Satu bulan lebih saya berkutat dengan salah satu proyek transportasi di masa kerja praktik saya. Di masa kerja praktik kemarin,setiap hari...

Egoisme Berlalu Lintas


Satu bulan lebih saya berkutat dengan salah satu proyek transportasi di masa kerja praktik saya. Di masa kerja praktik kemarin,setiap hari saya menempuh perjalanan kurang lebih 10 km kali dua, pulang pergi kosan-kantor. Beberapa kendaraan sudah saya coba, mulai dari sepeda, motor, mobil, angkot, bus damri, tapi perahu dan pesawat belum. Selama perjalanan di tiap harinya dan sampai sekarang pun secara tidak sengaja saya merasakan apa yang terjadi di jalanan dengan beberapa kendaraan berbeda. Hasilnya hampir sama semua, ingin menang sendiri.

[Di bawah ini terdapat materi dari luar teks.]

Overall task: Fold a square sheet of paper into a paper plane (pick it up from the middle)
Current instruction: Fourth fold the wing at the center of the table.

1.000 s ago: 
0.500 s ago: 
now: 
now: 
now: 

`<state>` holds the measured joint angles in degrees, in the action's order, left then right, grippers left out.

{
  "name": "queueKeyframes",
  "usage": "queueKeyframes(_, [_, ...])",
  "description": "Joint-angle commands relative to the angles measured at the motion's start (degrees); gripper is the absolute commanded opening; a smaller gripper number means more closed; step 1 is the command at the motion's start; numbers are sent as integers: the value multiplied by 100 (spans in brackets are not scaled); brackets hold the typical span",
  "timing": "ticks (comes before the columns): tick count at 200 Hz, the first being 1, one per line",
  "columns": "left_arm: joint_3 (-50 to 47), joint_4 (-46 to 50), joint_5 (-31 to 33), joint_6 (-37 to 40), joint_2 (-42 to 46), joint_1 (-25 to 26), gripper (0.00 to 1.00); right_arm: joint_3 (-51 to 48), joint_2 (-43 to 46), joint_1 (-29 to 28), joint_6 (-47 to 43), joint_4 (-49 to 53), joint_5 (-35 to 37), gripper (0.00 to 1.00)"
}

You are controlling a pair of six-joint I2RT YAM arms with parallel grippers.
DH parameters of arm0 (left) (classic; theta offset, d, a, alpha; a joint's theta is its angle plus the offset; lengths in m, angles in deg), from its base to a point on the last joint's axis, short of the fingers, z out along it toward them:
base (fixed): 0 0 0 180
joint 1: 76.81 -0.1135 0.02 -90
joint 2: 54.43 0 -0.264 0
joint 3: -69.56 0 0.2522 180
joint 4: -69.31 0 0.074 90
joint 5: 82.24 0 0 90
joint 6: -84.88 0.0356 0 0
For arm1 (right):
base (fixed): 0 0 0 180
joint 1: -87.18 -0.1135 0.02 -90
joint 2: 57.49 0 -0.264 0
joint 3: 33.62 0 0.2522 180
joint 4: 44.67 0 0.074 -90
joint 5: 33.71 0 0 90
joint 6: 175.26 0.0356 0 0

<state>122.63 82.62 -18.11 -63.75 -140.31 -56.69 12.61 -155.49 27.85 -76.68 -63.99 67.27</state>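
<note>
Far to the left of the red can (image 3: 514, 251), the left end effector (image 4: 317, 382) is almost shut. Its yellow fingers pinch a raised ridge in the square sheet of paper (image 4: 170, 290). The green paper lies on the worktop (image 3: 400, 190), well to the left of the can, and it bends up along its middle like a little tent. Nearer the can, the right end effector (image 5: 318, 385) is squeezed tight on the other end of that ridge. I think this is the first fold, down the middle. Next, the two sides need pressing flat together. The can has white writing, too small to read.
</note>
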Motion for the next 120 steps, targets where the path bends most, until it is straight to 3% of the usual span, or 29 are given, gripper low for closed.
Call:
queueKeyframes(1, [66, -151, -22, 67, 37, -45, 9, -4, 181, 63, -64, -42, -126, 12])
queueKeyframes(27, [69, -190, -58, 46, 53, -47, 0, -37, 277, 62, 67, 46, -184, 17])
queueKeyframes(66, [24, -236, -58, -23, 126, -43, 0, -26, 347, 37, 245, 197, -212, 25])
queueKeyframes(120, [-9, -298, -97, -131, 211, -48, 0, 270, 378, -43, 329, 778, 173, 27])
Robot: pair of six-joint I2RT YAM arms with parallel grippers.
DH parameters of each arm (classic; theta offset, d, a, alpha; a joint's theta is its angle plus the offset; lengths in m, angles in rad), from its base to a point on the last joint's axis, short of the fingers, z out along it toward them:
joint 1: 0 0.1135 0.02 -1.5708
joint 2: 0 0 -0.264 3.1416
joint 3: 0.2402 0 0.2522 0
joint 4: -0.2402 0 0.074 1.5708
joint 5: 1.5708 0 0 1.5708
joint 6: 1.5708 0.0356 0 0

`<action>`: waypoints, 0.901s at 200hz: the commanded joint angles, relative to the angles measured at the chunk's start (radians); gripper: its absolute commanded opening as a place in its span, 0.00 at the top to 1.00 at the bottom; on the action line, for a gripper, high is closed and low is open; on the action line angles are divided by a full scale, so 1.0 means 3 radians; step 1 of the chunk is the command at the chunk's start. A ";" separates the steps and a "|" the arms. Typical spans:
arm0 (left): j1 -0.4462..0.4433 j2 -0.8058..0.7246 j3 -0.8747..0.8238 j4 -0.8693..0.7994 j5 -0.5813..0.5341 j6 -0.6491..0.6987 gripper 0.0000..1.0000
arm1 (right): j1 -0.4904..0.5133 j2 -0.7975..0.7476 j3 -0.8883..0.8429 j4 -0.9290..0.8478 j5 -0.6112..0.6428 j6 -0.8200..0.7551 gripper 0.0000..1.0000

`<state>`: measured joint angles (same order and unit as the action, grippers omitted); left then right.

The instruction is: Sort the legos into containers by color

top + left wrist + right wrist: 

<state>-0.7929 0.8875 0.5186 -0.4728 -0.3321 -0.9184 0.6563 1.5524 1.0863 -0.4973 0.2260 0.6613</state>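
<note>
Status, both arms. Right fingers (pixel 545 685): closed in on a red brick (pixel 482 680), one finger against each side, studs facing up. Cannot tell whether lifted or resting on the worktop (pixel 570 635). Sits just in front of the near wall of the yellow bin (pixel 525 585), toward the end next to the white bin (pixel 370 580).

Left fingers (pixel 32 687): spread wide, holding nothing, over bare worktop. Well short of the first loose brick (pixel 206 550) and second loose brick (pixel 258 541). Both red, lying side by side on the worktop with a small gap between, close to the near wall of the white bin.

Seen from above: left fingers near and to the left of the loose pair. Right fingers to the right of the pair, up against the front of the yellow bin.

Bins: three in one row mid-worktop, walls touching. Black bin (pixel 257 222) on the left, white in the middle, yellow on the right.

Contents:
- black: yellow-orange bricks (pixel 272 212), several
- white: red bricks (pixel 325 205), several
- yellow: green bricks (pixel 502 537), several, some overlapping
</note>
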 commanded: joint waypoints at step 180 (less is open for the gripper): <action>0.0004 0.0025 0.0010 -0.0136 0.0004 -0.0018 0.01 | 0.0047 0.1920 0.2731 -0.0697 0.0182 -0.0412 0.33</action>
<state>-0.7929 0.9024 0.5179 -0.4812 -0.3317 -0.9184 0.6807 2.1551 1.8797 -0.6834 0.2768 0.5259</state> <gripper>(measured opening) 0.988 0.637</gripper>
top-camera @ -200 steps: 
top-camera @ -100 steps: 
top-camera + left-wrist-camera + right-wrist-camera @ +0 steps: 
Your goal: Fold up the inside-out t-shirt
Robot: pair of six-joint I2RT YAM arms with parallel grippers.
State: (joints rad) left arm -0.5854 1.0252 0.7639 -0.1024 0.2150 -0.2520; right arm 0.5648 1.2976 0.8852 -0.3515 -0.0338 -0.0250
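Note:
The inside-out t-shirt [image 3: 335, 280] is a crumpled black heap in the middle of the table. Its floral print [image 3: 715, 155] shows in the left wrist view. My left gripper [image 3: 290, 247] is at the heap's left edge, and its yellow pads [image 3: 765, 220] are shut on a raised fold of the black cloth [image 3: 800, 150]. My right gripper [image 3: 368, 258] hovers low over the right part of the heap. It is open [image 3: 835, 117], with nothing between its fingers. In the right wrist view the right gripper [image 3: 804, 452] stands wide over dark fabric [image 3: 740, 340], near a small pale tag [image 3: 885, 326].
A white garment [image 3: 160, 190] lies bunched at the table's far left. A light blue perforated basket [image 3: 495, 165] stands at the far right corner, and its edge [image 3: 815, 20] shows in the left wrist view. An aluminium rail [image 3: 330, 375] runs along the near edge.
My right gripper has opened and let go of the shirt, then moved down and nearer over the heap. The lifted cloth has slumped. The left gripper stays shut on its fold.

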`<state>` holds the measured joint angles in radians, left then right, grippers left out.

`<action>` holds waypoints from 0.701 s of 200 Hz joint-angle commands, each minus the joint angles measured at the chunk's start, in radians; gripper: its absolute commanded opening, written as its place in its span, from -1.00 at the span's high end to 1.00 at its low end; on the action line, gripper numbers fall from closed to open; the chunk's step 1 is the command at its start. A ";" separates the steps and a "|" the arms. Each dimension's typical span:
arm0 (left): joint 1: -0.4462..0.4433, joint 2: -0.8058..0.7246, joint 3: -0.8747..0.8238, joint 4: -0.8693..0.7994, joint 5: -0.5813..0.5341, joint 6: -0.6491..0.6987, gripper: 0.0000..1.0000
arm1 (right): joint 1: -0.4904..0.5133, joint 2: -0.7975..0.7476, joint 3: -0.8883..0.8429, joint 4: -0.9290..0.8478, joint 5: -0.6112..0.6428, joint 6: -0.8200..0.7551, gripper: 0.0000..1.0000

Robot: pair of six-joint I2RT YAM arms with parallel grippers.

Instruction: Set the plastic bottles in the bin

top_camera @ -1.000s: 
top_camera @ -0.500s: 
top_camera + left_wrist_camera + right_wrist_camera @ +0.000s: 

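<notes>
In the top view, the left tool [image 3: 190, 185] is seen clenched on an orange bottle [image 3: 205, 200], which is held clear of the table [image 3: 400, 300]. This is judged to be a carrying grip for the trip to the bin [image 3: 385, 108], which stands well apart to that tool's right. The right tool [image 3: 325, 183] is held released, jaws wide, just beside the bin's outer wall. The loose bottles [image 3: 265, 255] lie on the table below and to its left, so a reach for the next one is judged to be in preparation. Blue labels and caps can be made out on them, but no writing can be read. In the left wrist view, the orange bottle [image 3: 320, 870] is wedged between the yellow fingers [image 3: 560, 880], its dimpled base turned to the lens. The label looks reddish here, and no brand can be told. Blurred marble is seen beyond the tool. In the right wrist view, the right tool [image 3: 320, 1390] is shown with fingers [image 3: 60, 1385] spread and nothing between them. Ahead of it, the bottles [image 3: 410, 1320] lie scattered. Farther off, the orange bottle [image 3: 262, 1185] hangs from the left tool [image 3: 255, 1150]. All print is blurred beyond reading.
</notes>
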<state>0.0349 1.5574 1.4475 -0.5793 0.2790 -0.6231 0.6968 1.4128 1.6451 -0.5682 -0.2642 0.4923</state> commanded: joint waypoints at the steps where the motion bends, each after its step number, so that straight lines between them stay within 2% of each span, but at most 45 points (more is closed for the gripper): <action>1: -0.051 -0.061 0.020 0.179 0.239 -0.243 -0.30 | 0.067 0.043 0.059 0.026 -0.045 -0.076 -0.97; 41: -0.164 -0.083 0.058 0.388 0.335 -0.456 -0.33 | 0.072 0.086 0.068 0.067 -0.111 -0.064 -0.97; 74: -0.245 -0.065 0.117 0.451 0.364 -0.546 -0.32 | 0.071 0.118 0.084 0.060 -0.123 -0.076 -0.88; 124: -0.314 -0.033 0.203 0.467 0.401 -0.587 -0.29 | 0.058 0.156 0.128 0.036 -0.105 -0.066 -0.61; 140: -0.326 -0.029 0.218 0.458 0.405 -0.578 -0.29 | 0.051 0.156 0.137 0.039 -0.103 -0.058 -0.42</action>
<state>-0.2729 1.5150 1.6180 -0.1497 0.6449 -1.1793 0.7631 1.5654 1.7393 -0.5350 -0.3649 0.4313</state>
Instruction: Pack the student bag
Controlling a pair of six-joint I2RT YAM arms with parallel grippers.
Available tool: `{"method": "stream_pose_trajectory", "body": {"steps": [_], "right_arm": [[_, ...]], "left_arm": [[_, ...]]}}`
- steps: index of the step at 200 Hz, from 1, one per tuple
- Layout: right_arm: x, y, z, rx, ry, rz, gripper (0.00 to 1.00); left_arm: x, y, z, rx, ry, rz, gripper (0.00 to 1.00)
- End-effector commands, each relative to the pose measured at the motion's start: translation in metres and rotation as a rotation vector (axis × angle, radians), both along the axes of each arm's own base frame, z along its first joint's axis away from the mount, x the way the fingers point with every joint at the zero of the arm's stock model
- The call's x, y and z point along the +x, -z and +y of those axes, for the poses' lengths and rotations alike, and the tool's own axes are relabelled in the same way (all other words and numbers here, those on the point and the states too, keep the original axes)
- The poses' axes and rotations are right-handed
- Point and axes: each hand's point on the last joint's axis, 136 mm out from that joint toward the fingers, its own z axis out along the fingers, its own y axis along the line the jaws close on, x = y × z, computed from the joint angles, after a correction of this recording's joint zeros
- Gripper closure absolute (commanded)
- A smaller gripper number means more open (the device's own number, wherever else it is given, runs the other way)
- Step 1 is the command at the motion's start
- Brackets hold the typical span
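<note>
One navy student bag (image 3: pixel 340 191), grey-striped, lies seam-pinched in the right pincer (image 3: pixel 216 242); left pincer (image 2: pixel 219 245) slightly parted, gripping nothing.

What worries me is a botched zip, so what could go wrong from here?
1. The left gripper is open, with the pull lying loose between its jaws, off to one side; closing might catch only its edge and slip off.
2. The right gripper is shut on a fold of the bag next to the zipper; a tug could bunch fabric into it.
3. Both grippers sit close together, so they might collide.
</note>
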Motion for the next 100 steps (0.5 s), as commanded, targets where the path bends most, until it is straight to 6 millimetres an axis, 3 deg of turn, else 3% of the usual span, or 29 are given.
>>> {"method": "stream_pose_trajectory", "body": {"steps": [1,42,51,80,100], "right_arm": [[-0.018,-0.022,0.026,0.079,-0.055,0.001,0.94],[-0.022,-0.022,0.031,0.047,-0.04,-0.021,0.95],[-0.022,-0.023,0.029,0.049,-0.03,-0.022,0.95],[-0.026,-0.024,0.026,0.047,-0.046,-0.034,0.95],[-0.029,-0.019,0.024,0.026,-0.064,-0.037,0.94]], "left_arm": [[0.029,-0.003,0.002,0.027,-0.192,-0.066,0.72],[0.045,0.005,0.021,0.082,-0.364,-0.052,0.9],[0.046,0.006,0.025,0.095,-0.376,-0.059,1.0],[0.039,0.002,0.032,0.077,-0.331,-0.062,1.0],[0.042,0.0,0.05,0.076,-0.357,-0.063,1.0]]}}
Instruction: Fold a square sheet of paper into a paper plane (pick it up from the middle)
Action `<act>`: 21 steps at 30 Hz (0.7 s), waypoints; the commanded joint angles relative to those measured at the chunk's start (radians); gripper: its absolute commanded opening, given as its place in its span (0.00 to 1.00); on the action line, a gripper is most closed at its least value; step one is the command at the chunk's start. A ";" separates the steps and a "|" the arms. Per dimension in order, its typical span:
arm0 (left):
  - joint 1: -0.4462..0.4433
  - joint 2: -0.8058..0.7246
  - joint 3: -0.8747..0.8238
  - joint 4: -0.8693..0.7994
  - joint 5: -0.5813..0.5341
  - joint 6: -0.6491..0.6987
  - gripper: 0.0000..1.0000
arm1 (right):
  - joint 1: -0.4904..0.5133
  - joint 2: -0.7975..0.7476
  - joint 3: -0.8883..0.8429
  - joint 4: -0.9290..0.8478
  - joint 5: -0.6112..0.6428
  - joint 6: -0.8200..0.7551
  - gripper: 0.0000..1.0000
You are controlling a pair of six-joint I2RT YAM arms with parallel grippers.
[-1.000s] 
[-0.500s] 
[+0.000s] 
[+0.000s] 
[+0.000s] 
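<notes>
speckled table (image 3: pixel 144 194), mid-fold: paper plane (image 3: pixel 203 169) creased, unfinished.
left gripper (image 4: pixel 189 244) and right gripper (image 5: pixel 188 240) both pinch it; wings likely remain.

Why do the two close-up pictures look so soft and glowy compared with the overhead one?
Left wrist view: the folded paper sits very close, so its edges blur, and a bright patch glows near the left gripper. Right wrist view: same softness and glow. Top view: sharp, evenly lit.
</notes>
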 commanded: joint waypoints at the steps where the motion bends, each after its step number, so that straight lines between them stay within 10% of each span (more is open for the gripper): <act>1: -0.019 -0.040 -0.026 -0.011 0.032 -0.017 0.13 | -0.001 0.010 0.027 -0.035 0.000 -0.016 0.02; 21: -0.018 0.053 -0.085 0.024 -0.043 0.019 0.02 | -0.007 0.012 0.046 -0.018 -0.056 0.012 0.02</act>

Pertama, sepeda. Sudah bertahun-tahun saya berteman dengan kendaraan terbaik dan tersehat ini. Kota Bandung dalam hal kemacetan lebih unggul dari Kota Malang. Saya memang masih sempat meliuk-liuk diantara antrean mobil macet. Ini salah satu keegoisan saya dalam berkendara. Akan tetapi pada suatu kemacetan tidak jarang juga saya ikut menunggu di dalam kemacetan itu. Di situasi lain, para pengendara sepeda juga punya sisi egois. Mentang-mentang tidak diberlakukan hukum khusus, biasanya banyak pesepeda yang menerobos lampu merah atau menggunakan trotoar. Saya pernah melakukannya, tapi itu sudah lama, jaman masih SMP dulu. Sekarang sudah tobat.

Kedua, angkot. Angkot adalah musuh sepeda di jalanan. Angkot. Pak sopir ingin mencari uang dari penumpang dengan cepat. Kadang ngebut di lajur kanan tapi calon penumpangnya di kiri jalan. Angkot pun menikung ke lajur kiri secara tiba-tiba. Para pesepeda yang berada di kiri jalan kadang harus mengerem mandadak, bahkan motor pun juga bisa terganggu. Tapi kalau kita di dalam angkot sebagai penumpang mungkin lebih sering tidak peduli dengan apa yang ada di luar angkot. Hal ini hampir sama dengan bus damri yang ukurannya lebih besar dari angkot.

Mobil pribadi. Pengguna mobil kadang juga menggunakan jalan seakan jalan neneknya sendiri. Lajur kiri yang biasanya untuk motor disikat saja oleh pengendara mobil. Badan jalan penuh tak ada celah untuk motor yang akan menyalip. Di Bandung, terdapat zona motor di perempatan lampu merah yang kadang hampir kosong karena memang motornya terjebak di belakang mobil-mobil yang memenuhi jalan. Tapi pengendara mobil sepertinya lebih banyak mengalahnya sih.

Motor lebih parah. Dengan body yang ramping dan kecepatan yang relatif bisa tinggi, motor mudah meliuk-liuk di jalanan mendahului mobil-mobil. Trotoar pun bisa jadi opsi pengganti jalan jika macet tak tertahankan. Para pejalan kaki dan pesepeda bisa jadi korbannya. Mobil pun tidak jarang dikambinghitamkan padahal motor yang salah. Apalagi di negara berkembang yang kita cintai ini sebagian besar pengguna jalan adalah sepeda motor. Motor kredit maupun yang sudah lunas.

Sebagai manusia, kita memang ingin menang sendiri. Tapi mbok ya ngalah sedikit lah sama yang lain.